The Ford Government, as reported in the Toronto Star, is going ahead with its plan to require gasoline stations to post stickers denouncing the federal government’s carbon price by the end of August.
As I discussed in my post on June 19, the Ford Government gave citizens until July 9 to comment on that initiative. I asked public servants in Energy, Northern Development, and Mines – the ministry overseeing the sticker campaign – whether the results of the consultation would be made public. The answer was no. I asked further whether not making the results of regulatory consultations was a departure by the Ford Government from the practice of previous governments, and the answer was again no.
Let’s consider this for a moment. Governments, through their websites, have a convenient method for public consultation, funded by tax dollars. Doesn’t the public have a right to know the results of public consultations that it paid for? More specifically, doesn’t a government “of the people” have an obligation to release information it has collected about what “the people” are thinking to “the people”?
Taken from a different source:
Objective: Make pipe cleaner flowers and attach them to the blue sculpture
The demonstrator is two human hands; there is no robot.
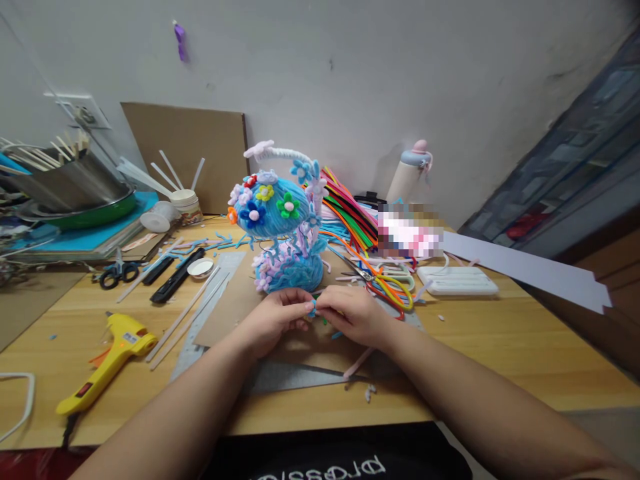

I can think of two arguments against government releasing the results of consultations. Many regulatory consultations, for instance those regarding industry production processes, are of little interest to the general public and the industry and government actors are well aware of each other’s positions. A broader argument would go back to Edmund Burke’s notion of representative democracy as embodied in his famous declaration that “Your representative owes you, not his industry only, but his judgment; and he betrays, instead of serving you, if he sacrifices it to your opinion.” Perhaps it is easier for politicians to follow Burke’s adage if there isn’t information out there about what the public are thinking. But the true test of a representative is if she votes on the basis of her judgment despite the public knowing the nature of their opinions.
In many instances the media have used Freedom of Information requests to force governments to reveal the results of their surveys. The gas pump sticker initiative is an important public policy issue and I hope that the media will make the appropriate Freedom of Information requests.
My expectation is that the consultation, despite being conducted with a very low profile, revealed that the stickers are very unpopular. So, please, bring on the stickers. And the legal challenges and the counter-stickers. Let’s see what happens when the Ford Government tries to enforce a stupid law.